AttributeError: module 'fsspec' has no attribute 'asyn'

i am getting this error, i am using Bart model, i have already fine tuned this model using trainer Seq2SeqTrainer, and output dir path i have given for my google drive, now i am trying to resume from last checkpoint using ‘resume_from_checkpoint’ argument but i am getting this error. Here is my code and the dataset i have used is IterableDataset.
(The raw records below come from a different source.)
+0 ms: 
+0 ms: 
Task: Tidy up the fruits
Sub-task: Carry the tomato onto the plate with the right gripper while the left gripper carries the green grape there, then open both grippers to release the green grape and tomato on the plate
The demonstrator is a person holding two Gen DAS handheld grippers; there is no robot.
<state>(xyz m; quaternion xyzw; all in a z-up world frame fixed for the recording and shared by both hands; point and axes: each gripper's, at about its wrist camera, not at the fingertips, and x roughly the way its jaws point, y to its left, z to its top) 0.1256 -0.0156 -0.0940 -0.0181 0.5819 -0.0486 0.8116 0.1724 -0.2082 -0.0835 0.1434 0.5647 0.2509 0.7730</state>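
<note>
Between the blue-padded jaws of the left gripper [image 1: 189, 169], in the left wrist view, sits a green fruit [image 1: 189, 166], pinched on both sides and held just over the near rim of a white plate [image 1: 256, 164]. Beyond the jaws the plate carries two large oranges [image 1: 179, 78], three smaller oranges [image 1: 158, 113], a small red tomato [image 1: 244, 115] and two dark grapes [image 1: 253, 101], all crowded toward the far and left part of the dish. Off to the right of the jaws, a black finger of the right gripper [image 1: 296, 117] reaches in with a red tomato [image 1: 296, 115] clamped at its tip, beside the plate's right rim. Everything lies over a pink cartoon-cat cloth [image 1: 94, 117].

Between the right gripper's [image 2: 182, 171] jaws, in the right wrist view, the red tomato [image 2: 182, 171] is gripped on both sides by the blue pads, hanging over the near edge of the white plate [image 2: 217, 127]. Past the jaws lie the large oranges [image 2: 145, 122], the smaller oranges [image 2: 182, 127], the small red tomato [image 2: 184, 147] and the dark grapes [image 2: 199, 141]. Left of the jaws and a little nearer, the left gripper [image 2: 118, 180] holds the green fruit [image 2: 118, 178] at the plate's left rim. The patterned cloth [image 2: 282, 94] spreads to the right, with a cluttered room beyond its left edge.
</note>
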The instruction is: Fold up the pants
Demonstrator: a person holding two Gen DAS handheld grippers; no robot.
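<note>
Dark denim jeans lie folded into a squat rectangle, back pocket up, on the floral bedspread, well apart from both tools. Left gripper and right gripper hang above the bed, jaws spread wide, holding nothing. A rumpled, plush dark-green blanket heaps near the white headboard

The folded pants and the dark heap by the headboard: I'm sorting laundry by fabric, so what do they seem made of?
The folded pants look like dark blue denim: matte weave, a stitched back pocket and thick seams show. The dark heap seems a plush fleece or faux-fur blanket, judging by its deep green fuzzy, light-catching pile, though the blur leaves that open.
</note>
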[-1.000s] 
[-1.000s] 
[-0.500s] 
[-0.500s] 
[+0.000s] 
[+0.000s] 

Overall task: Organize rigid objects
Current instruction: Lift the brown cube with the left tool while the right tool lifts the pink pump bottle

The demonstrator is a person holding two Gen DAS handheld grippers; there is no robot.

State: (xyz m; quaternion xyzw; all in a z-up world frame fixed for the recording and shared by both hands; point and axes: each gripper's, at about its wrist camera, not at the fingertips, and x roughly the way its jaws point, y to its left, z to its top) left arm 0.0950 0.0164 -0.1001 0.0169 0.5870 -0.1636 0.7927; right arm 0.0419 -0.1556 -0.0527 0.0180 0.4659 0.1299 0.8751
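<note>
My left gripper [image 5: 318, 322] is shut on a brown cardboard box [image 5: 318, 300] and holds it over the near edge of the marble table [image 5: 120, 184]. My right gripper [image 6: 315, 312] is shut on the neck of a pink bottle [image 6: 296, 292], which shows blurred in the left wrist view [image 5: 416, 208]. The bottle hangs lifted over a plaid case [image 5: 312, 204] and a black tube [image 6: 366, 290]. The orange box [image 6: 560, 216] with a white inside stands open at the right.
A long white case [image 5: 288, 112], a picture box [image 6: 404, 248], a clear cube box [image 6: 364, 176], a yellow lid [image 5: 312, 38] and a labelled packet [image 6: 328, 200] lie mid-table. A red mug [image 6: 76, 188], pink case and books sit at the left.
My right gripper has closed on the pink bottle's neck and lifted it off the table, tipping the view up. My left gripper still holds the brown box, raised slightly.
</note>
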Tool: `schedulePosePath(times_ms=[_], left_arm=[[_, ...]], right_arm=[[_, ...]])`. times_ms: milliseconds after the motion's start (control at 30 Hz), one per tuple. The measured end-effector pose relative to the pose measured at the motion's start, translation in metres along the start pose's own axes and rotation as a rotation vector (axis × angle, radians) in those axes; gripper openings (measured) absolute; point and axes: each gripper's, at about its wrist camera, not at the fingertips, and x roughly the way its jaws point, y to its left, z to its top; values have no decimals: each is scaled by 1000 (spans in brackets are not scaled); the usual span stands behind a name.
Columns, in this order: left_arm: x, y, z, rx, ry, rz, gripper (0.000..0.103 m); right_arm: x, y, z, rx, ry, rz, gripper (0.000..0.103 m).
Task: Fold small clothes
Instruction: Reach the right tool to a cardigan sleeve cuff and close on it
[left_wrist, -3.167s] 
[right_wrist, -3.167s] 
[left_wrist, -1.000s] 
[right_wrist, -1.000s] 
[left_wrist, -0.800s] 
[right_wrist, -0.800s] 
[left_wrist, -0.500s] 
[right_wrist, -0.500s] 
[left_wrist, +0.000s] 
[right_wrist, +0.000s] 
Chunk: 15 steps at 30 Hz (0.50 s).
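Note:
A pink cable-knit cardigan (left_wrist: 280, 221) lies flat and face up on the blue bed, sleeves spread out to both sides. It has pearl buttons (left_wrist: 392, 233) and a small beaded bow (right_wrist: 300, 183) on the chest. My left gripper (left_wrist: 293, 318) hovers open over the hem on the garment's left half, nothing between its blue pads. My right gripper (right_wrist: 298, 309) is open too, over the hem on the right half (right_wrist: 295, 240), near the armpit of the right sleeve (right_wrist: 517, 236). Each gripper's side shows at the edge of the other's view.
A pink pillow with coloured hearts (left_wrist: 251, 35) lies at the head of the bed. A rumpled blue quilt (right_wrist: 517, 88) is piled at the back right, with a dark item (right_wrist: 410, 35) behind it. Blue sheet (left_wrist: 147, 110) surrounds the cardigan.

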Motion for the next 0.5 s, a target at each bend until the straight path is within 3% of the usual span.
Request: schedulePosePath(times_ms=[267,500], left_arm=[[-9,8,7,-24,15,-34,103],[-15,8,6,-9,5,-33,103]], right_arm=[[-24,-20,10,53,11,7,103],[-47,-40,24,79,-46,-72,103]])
tokenized_datasets = tokenized_datasets.with_format(“torch”)
training_args = Seq2SeqTrainingArguments(
output_dir="/content/gdrive/My Drive/Colab Notebooks/Code/models",
evaluation_strategy=“epoch”,
learning_rate=3e-5,
per_device_train_batch_size=4,
per_device_eval_batch_size=2,
weight_decay=0.01,
save_total_limit=1,
num_train_epochs=5,
predict_with_generate=True,
fp16=True,
save_strategy=“epoch”,
metric_for_best_model=“eval_rouge1”,
greater_is_better=True,
seed=41,
generation_max_length=max_target_length,max_steps=10000,load_best_model_at_end=True,
resume_from_checkpoint="/content/gdrive/My Drive/Colab Notebooks/Code/models"
)

trainer = Seq2SeqTrainer(
model=model,
args=training_args,
train_dataset=tokenized_datasets[“train”],
eval_dataset=tokenized_datasets[“validation”],
tokenizer=tokenizer,
data_collator=data_collator,compute_metrics=compute_metrics,
callbacks = [EarlyStoppingCallback(early_stopping_patience = 3,early_stopping_threshold=0.0)]
)

trainer.train()

1 Like

Just chiming in that I am seeing the same issue with Datasets

I solve this problems by adding ‘asyn’ to the “init.py” in ‘fsspec’ library like this,

from . import asyn

__all__ = [
'asyn',
...
]

It’s because the latest version of ‘fssec’ didn’t allow direct access like “fsspec.asyn”

2 Likes

the alternative way is to use the “interleave_datasets” from “datasets” library like “inerleave_dataset([train_dataset])” (interleave single dataset is the same with original dataset but it works well differently.)

Hi,

I am also receiving this same error when streaming datasets.

Best,

Enrico

1 Like

You saved my life. Many many thanks for this god-like solution.

In my case, I install a specific version of the datasets library.
pip install datasets==2.11.0